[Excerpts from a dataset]

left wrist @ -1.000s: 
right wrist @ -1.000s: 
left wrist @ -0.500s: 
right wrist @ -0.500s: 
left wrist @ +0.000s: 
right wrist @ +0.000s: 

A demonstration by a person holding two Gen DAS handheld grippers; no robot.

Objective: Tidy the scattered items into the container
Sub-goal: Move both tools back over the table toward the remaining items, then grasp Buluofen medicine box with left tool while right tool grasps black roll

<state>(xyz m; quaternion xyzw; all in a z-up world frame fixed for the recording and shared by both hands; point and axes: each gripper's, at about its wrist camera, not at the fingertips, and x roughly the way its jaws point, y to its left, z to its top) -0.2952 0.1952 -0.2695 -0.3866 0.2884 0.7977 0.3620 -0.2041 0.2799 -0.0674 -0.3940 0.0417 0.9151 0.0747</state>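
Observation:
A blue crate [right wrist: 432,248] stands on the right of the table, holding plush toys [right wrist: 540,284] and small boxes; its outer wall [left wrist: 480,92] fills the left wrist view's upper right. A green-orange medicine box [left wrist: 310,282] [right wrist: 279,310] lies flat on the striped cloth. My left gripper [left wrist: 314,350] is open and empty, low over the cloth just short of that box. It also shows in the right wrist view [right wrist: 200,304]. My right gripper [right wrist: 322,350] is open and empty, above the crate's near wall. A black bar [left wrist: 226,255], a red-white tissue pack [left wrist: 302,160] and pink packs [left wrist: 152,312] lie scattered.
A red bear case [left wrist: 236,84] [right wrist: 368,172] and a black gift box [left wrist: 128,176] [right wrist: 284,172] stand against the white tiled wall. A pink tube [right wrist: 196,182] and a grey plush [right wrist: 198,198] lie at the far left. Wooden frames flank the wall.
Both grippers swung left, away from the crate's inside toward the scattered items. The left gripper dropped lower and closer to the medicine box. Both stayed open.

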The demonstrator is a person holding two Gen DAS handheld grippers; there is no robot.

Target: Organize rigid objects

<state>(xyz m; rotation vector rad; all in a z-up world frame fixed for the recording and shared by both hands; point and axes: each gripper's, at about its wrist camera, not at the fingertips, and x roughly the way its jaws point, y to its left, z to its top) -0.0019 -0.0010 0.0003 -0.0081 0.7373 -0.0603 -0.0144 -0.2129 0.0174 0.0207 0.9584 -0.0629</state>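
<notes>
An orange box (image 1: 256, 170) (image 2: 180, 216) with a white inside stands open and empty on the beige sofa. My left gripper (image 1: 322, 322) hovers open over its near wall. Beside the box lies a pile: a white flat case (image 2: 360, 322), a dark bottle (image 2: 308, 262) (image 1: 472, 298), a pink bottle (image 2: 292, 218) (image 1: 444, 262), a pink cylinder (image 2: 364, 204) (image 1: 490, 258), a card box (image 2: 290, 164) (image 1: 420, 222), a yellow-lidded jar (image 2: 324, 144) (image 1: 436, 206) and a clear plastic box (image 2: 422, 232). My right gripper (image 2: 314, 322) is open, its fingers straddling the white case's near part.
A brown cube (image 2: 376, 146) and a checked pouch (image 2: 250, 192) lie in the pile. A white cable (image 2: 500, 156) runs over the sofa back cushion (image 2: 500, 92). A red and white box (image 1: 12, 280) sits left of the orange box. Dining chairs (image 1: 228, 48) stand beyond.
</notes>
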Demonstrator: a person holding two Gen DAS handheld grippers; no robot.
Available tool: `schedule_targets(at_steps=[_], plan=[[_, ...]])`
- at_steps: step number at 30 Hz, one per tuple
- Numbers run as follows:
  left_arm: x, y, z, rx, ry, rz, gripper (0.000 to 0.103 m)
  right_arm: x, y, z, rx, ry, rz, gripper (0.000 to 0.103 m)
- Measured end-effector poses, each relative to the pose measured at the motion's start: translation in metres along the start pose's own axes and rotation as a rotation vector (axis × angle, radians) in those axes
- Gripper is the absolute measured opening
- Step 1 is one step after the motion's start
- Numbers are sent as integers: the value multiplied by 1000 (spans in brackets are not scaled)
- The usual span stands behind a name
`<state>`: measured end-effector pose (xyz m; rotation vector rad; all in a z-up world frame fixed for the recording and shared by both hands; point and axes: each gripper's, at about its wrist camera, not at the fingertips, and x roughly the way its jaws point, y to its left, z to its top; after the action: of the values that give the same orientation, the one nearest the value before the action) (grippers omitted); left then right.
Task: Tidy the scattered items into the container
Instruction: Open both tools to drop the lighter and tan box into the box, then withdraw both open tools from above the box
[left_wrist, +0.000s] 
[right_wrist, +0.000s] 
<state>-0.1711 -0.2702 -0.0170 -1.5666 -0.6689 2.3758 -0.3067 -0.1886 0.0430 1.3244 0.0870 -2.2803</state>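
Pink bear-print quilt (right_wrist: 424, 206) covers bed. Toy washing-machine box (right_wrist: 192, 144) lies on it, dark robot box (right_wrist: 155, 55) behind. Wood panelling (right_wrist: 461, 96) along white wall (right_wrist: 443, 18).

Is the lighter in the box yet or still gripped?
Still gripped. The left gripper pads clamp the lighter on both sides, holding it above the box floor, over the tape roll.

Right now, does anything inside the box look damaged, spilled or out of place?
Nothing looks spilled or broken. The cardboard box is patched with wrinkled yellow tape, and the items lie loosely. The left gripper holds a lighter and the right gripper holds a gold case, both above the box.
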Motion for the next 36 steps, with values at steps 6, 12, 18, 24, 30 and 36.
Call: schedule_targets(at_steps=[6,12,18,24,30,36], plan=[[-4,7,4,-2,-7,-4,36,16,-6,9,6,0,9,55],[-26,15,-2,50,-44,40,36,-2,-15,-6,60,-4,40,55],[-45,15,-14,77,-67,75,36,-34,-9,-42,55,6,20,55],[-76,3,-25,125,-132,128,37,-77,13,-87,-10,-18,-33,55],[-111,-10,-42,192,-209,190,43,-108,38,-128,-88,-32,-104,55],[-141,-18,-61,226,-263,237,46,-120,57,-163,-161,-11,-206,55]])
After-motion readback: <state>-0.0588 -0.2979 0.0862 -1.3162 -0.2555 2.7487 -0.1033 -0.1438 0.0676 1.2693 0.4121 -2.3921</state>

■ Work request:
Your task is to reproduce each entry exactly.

■ Result:
left wrist @ -1.000s: 
right wrist @ -1.000s: 
left wrist @ -0.500s: 
right wrist @ -0.500s: 
left wrist @ +0.000s: 
right wrist @ +0.000s: 

A demonstration by a person holding two Gen DAS handheld grippers; no robot.

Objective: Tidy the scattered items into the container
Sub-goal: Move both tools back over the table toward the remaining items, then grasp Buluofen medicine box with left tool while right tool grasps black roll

<state>(xyz m; quaternion xyzw; all in a z-up world frame fixed for the recording and shared by both hands; point and axes: each gripper's, at about its wrist camera, not at the fingertips, and x roughly the way its jaws point, y to its left, z to its top) -0.2952 0.1952 -0.2695 -0.3866 0.2884 0.7977 0.3620 -0.2041 0.2799 -0.0674 -0.3940 0.0417 0.9151 0.0747</state>
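Observation:
A blue crate [right wrist: 432,248] stands on the right of the table, holding plush toys [right wrist: 540,284] and small boxes; its outer wall [left wrist: 480,92] fills the left wrist view's upper right. A green-orange medicine box [left wrist: 310,282] [right wrist: 279,310] lies flat on the striped cloth. My left gripper [left wrist: 314,350] is open and empty, low over the cloth just short of that box. It also shows in the right wrist view [right wrist: 200,304]. My right gripper [right wrist: 322,350] is open and empty, above the crate's near wall. A black bar [left wrist: 226,255], a red-white tissue pack [left wrist: 302,160] and pink packs [left wrist: 152,312] lie scattered.
A red bear case [left wrist: 236,84] [right wrist: 368,172] and a black gift box [left wrist: 128,176] [right wrist: 284,172] stand against the white tiled wall. A pink tube [right wrist: 196,182] and a grey plush [right wrist: 198,198] lie at the far left. Wooden frames flank the wall.
Both grippers swung left, away from the crate's inside toward the scattered items. The left gripper dropped lower and closer to the medicine box. Both stayed open.
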
The demonstrator is a person holding two Gen DAS handheld grippers; there is no robot.

Target: Organize rigid objects

<state>(xyz m; rotation vector rad; all in a z-up world frame fixed for the recording and shared by both hands; point and axes: each gripper's, at about its wrist camera, not at the fingertips, and x roughly the way its jaws point, y to its left, z to its top) -0.0019 -0.0010 0.0003 -0.0081 0.7373 -0.0603 -0.0144 -0.2129 0.0174 0.0207 0.9584 -0.0629</state>
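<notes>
An orange box (image 1: 256, 170) (image 2: 180, 216) with a white inside stands open and empty on the beige sofa. My left gripper (image 1: 322, 322) hovers open over its near wall. Beside the box lies a pile: a white flat case (image 2: 360, 322), a dark bottle (image 2: 308, 262) (image 1: 472, 298), a pink bottle (image 2: 292, 218) (image 1: 444, 262), a pink cylinder (image 2: 364, 204) (image 1: 490, 258), a card box (image 2: 290, 164) (image 1: 420, 222), a yellow-lidded jar (image 2: 324, 144) (image 1: 436, 206) and a clear plastic box (image 2: 422, 232). My right gripper (image 2: 314, 322) is open, its fingers straddling the white case's near part.
A brown cube (image 2: 376, 146) and a checked pouch (image 2: 250, 192) lie in the pile. A white cable (image 2: 500, 156) runs over the sofa back cushion (image 2: 500, 92). A red and white box (image 1: 12, 280) sits left of the orange box. Dining chairs (image 1: 228, 48) stand beyond.
</notes>
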Demonstrator: a person holding two Gen DAS handheld grippers; no robot.
Available tool: `schedule_targets(at_steps=[_], plan=[[_, ...]])`
- at_steps: step number at 30 Hz, one per tuple
- Numbers run as follows:
  left_arm: x, y, z, rx, ry, rz, gripper (0.000 to 0.103 m)
  right_arm: x, y, z, rx, ry, rz, gripper (0.000 to 0.103 m)
- Measured end-effector poses, each relative to the pose measured at the motion's start: translation in metres along the start pose's own axes and rotation as a rotation vector (axis × angle, radians) in those axes
- Gripper is the absolute measured opening
- Step 1 is one step after the motion's start
- Numbers are sent as integers: the value multiplied by 1000 (spans in brackets are not scaled)
- The usual span stands behind a name
`<state>`: measured end-effector pose (xyz m; rotation vector rad; all in a z-up world frame fixed for the recording and shared by both hands; point and axes: each gripper's, at about its wrist camera, not at the fingertips, and x roughly the way its jaws point, y to its left, z to its top; after the action: of the values that give the same orientation, the one nearest the value before the action) (grippers omitted); left then right.
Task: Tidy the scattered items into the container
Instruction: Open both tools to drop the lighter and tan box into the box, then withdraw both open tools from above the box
[left_wrist, +0.000s] 
[right_wrist, +0.000s] 
<state>-0.1711 -0.2702 -0.0170 -1.5666 -0.6689 2.3758 -0.3067 -0.1886 0.0430 1.3244 0.0870 -2.2803</state>
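Pink bear-print quilt (right_wrist: 424, 206) covers bed. Toy washing-machine box (right_wrist: 192, 144) lies on it, dark robot box (right_wrist: 155, 55) behind. Wood panelling (right_wrist: 461, 96) along white wall (right_wrist: 443, 18).

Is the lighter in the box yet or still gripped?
Still gripped. The left gripper pads clamp the lighter on both sides, holding it above the box floor, over the tape roll.

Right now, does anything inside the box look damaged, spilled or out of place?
Nothing looks spilled or broken. The cardboard box is patched with wrinkled yellow tape, and the items lie loosely. The left gripper holds a lighter and the right gripper holds a gold case, both above the box.
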Motion for the next 36 steps, with values at steps 6, 12, 18, 24, 30 and 36.
Call: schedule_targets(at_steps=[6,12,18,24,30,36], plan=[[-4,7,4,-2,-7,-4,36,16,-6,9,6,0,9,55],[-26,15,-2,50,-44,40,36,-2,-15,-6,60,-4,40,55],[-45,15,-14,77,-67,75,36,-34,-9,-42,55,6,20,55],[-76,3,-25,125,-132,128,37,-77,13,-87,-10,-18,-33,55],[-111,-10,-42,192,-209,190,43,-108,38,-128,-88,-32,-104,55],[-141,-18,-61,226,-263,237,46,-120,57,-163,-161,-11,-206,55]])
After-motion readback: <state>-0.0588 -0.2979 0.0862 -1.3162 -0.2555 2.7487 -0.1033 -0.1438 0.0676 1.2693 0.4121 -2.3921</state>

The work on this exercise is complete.